What is the relationship between global CO2 and temperature for the last 1,000 years?
After spending almost all of the last 800,000 recorded years as a climate amplifier1 (e.g., change in orbital cycles led to global temperature rise, releasing CO2 from the oceans, and the released CO2 led to an amplification of the warming), CO2 appears to have taken its place as a climate forcing since the industrial revolution. From ~1000 AD to the industrial revolution (late 1700s), CO2 levels were flat and temperatures slightly declined. Following the industrial revolution, CO2 levels rose rapidly and, with a climate lag2 of perhaps 40 years, temperatures have risen rapidly too. In fact, global temperature rise over the last 70 years (~1.4°C per century over the last 70 years; http://chartedterritory.us/2018/02/03/the-world-is-getting-enso-hot-el-nino-la-nina-and-rising-global-temperature/) has been about 20 times faster than coming out of the last ice age! With global atmospheric levels higher than any time since the Pliocene 3.6 million years ago when the world was ~8 °C warmer3, what does the future hold?
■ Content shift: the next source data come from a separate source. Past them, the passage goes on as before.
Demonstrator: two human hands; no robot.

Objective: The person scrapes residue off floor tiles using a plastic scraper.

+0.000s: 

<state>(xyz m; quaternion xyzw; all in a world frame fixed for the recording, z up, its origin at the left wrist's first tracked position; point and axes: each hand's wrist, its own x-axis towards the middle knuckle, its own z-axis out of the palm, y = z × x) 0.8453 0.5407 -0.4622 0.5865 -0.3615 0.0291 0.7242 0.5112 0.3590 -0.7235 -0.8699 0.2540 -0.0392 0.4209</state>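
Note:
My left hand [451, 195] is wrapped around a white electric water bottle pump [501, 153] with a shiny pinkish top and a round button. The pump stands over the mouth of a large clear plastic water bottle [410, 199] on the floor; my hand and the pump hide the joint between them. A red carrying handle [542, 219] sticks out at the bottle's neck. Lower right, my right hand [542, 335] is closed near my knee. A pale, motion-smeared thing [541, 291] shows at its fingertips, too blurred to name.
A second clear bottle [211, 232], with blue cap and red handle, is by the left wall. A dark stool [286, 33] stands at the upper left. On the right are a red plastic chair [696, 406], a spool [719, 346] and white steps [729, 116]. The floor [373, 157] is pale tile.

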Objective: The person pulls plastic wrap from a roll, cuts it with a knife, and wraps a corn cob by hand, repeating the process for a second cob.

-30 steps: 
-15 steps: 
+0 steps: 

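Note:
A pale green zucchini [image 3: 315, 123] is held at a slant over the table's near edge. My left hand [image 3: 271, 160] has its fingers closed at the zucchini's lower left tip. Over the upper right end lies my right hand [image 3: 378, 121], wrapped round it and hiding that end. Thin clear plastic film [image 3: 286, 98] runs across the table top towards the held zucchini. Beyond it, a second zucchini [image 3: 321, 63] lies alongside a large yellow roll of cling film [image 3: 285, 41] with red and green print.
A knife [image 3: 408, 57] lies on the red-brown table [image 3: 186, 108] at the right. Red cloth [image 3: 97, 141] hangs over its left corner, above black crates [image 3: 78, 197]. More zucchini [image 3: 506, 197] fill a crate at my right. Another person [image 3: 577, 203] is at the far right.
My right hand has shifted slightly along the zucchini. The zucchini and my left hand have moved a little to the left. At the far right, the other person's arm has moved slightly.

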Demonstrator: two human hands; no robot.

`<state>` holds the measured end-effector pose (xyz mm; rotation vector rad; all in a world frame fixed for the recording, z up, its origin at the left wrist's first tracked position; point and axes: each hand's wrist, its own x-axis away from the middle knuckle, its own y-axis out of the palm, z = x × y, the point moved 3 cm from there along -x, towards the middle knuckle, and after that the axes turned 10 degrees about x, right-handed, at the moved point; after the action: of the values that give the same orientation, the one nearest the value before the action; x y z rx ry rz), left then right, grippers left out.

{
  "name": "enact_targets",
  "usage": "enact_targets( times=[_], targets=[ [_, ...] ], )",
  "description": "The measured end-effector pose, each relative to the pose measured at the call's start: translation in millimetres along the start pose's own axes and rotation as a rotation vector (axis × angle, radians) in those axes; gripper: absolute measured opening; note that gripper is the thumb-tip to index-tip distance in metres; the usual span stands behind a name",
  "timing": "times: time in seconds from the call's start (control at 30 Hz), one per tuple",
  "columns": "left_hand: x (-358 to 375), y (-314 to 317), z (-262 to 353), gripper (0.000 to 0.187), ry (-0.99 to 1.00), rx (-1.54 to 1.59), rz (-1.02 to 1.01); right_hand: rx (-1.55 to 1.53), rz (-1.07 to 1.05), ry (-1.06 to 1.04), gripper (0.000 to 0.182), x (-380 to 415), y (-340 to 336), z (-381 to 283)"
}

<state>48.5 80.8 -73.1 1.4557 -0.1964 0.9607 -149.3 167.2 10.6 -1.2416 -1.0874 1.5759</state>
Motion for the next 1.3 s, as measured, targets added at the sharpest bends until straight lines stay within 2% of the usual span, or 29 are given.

Methodology: CO2 data are taken from Scripps4. Global temperature data from 1000 to 1880 are taken from Marcott et al.5 and observed temperatures (1850 to 2017) from the Hadley Centre6. The two temperature datasets were “wiggle matched” for the years 1850–1880 by minor adjustment (-0.12 °C) of the Marcott et al. data. No Marcott data after 1880 are used or shown. The data were compiled and visualized using Microsoft Excel7.